> **EXERCISE PROMPT**: Set down every record below exactly as it appears, but without the pictures.
------------------------------
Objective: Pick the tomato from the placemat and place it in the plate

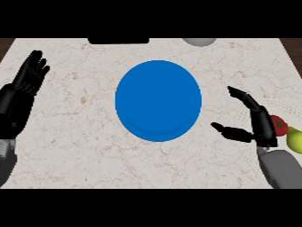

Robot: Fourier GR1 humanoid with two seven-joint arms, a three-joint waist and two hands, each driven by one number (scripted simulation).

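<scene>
My right hand (261, 126) was open, thumb spread, and held nothing. The tomato (279, 125) lay on the placemat (296, 113) just behind that hand, on its outer side, beside a lemon (301, 142). The blue plate (158, 101) lay on the thumb's side.

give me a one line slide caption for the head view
Open right robot hand beside the tomato on the placemat; blue plate waits mid-counter.

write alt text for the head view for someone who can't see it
The robot's open right hand hovers just left of a red tomato and a yellow lemon on a pale placemat. A blue plate sits mid-counter; the left hand rests open at left.
</scene>
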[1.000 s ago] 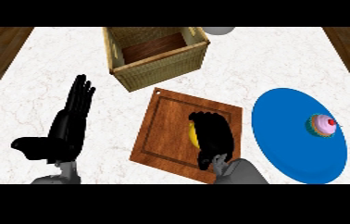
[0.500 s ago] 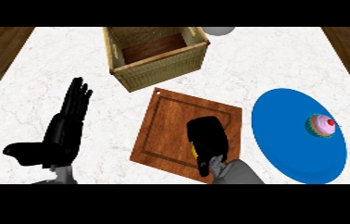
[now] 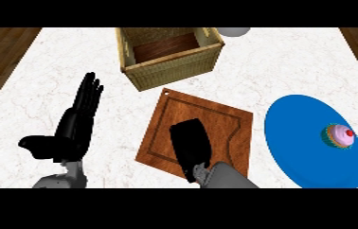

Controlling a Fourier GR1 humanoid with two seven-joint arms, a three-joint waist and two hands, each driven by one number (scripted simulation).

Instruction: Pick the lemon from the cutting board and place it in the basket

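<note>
The wooden cutting board (image 3: 222, 121) lies at the middle of the marble counter. My right hand (image 3: 190, 143) is over its lower left part, back of the hand up, with the fingers curled down. No lemon shows on the board; it is hidden inside that hand. The wicker basket (image 3: 174, 68) stands just behind the board, with a wooden floor and nothing visible inside. My left hand (image 3: 73, 128) rests open at the left of the counter, fingers pointing away.
A blue plate (image 3: 297, 128) lies to the right of the board, with a pink cupcake (image 3: 340, 136) near its right edge. A grey round object (image 3: 235, 31) sits behind the basket. Dark wood floor shows past both counter sides.
One second ago the yellow lemon showed under my right hand's fingers. The hand has since closed over it and shifted slightly left on the board. My left hand has barely moved.
</note>
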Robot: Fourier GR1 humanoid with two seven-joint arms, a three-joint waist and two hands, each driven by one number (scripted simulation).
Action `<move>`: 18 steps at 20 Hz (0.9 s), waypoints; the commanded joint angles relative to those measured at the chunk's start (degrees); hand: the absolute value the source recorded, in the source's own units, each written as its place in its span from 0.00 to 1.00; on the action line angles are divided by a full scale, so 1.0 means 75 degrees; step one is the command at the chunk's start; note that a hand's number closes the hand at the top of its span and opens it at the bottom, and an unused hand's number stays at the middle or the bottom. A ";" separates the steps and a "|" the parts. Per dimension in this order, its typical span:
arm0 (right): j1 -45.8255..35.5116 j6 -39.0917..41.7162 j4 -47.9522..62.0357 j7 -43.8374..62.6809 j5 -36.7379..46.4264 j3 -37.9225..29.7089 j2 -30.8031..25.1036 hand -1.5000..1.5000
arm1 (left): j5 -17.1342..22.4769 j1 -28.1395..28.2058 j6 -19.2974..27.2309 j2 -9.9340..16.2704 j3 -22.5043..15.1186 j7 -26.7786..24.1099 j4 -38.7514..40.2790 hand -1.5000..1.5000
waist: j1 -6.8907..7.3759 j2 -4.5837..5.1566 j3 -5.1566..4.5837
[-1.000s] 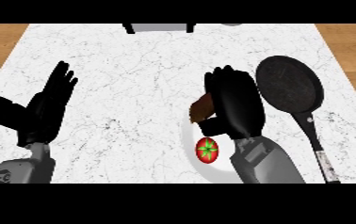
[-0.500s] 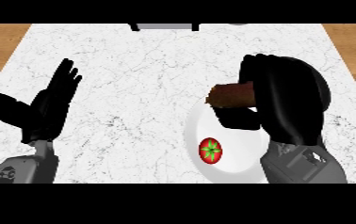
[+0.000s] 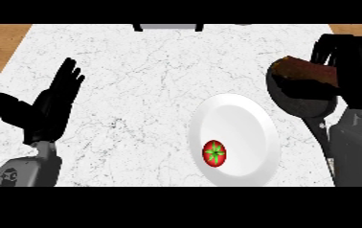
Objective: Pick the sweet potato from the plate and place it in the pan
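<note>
My right hand is at the right edge, curled round the brown sweet potato and holding it over the black pan. Part of the pan is hidden by the potato and the hand; its handle runs down beside my right forearm. The white plate lies left of the pan, with only a red tomato on its lower part. At the left, my left hand rests open with fingers up, far from the plate.
The white marble counter spreads between the two hands. A dark object sits at the counter's far edge. Wooden floor shows beyond the top left corner.
My right hand has carried the sweet potato off the plate and to the right, over the pan. The plate is now uncovered with the tomato on it. The left hand stays put.
</note>
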 commanded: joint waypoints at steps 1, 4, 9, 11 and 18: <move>0.0103 -0.1057 0.1180 -0.0984 -0.0558 -0.1003 -0.0501 1.00 | 0.0028 -0.0183 -0.0073 -0.0109 0.0067 -0.0104 0.0262 0.50 | 0.0015 0.0014 0.0000; 0.0272 -0.1890 0.2342 -0.1901 -0.0891 -0.1446 -0.0753 1.00 | -0.0245 0.0160 0.0136 -0.0326 -0.0193 -0.0139 -0.0088 0.50 | 0.0066 0.0017 0.0004; -0.0458 -0.2468 0.4274 -0.3013 -0.1303 -0.1544 -0.1104 1.00 | -0.0176 0.0037 -0.0171 -0.0116 0.0083 -0.0245 0.0092 0.50 | 0.0070 0.0009 -0.0001; -0.0478 -0.2893 0.5298 -0.3619 -0.1369 -0.1614 -0.1110 1.00 | -0.0053 -0.0259 -0.0147 -0.0111 0.0095 0.0138 0.0099 0.50 | 0.0105 0.0024 0.0003; -0.1399 -0.4463 0.8479 -0.4499 -0.0958 -0.1690 -0.1279 1.00 | -0.0170 -0.0259 -0.0194 -0.0113 0.0097 0.0156 -0.0038 0.50 | 0.0174 0.0045 0.0005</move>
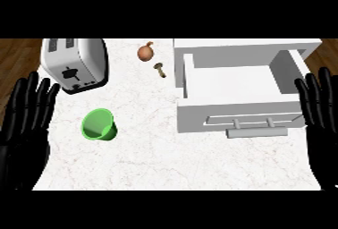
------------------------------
> **RESPONSE AREA**:
Objective: Pick the tomato from the placemat and place it in the plate


Robot: Fourier GR1 humanoid with two seven-joint arms, a three-joint waist and two hands, each driven by one number (scripted simulation).

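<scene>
My right hand (261, 126) was open, thumb spread, and held nothing. The tomato (279, 125) lay on the placemat (296, 113) just behind that hand, on its outer side, beside a lemon (301, 142). The blue plate (158, 101) lay on the thumb's side.

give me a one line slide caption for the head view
Open right robot hand beside the tomato on the placemat; blue plate waits mid-counter.

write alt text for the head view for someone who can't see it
The robot's open right hand hovers just left of a red tomato and a yellow lemon on a pale placemat. A blue plate sits mid-counter; the left hand rests open at left.
</scene>
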[1.000 s ago] 
[0.500 s ago] 
[now] 

Controlling a Fourier GR1 humanoid with two seven-joint arms, a three-joint waist and two hands, each driven by one number (scripted simulation).

Instruction: Pick the lemon from the cutting board and place it in the basket

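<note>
The wooden cutting board (image 3: 222, 121) lies at the middle of the marble counter. My right hand (image 3: 190, 143) is over its lower left part, back of the hand up, with the fingers curled down. No lemon shows on the board; it is hidden inside that hand. The wicker basket (image 3: 174, 68) stands just behind the board, with a wooden floor and nothing visible inside. My left hand (image 3: 73, 128) rests open at the left of the counter, fingers pointing away.
A blue plate (image 3: 297, 128) lies to the right of the board, with a pink cupcake (image 3: 340, 136) near its right edge. A grey round object (image 3: 235, 31) sits behind the basket. Dark wood floor shows past both counter sides.
One second ago the yellow lemon showed under my right hand's fingers. The hand has since closed over it and shifted slightly left on the board. My left hand has barely moved.
</note>
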Robot: Fourier GR1 humanoid with two seven-joint arms, a three-joint waist and two hands, each driven by one number (scripted simulation).
Action `<move>`: 18 steps at 20 Hz (0.9 s), waypoints; the commanded joint angles relative to those measured at the chunk's start (degrees); hand: the absolute value the source recorded, in the source's own units, each written as its place in its span from 0.00 to 1.00; on the action line angles are divided by a full scale, so 1.0 means 75 degrees; step one is the command at the chunk's start; note that a hand's number closes the hand at the top of its span and opens it at the bottom, and an unused hand's number stays at the middle or the bottom. A ";" separates the steps and a "|" the parts. Per dimension in this order, its typical span:
arm0 (right): j1 -45.8255..35.5116 j6 -39.0917..41.7162 j4 -47.9522..62.0357 j7 -43.8374..62.6809 j5 -36.7379..46.4264 j3 -37.9225..29.7089 j2 -30.8031..25.1036 hand -1.5000..1.5000
arm1 (left): j5 -17.1342..22.4769 j1 -28.1395..28.2058 j6 -19.2974..27.2309 j2 -9.9340..16.2704 j3 -22.5043..15.1186 j7 -26.7786..24.1099 j4 -38.7514..40.2790 hand -1.5000..1.5000
waist: j1 -6.8907..7.3759 j2 -4.5837..5.1566 j3 -5.1566..4.5837
[-1.000s] 
[-0.500s] 
[+0.000s] 
Objective: Pick the sweet potato from the plate and place it in the pan
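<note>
My right hand is at the right edge, curled round the brown sweet potato and holding it over the black pan. Part of the pan is hidden by the potato and the hand; its handle runs down beside my right forearm. The white plate lies left of the pan, with only a red tomato on its lower part. At the left, my left hand rests open with fingers up, far from the plate.
The white marble counter spreads between the two hands. A dark object sits at the counter's far edge. Wooden floor shows beyond the top left corner.
My right hand has carried the sweet potato off the plate and to the right, over the pan. The plate is now uncovered with the tomato on it. The left hand stays put.
</note>
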 commanded: joint waypoints at steps 1, 4, 9, 11 and 18: <move>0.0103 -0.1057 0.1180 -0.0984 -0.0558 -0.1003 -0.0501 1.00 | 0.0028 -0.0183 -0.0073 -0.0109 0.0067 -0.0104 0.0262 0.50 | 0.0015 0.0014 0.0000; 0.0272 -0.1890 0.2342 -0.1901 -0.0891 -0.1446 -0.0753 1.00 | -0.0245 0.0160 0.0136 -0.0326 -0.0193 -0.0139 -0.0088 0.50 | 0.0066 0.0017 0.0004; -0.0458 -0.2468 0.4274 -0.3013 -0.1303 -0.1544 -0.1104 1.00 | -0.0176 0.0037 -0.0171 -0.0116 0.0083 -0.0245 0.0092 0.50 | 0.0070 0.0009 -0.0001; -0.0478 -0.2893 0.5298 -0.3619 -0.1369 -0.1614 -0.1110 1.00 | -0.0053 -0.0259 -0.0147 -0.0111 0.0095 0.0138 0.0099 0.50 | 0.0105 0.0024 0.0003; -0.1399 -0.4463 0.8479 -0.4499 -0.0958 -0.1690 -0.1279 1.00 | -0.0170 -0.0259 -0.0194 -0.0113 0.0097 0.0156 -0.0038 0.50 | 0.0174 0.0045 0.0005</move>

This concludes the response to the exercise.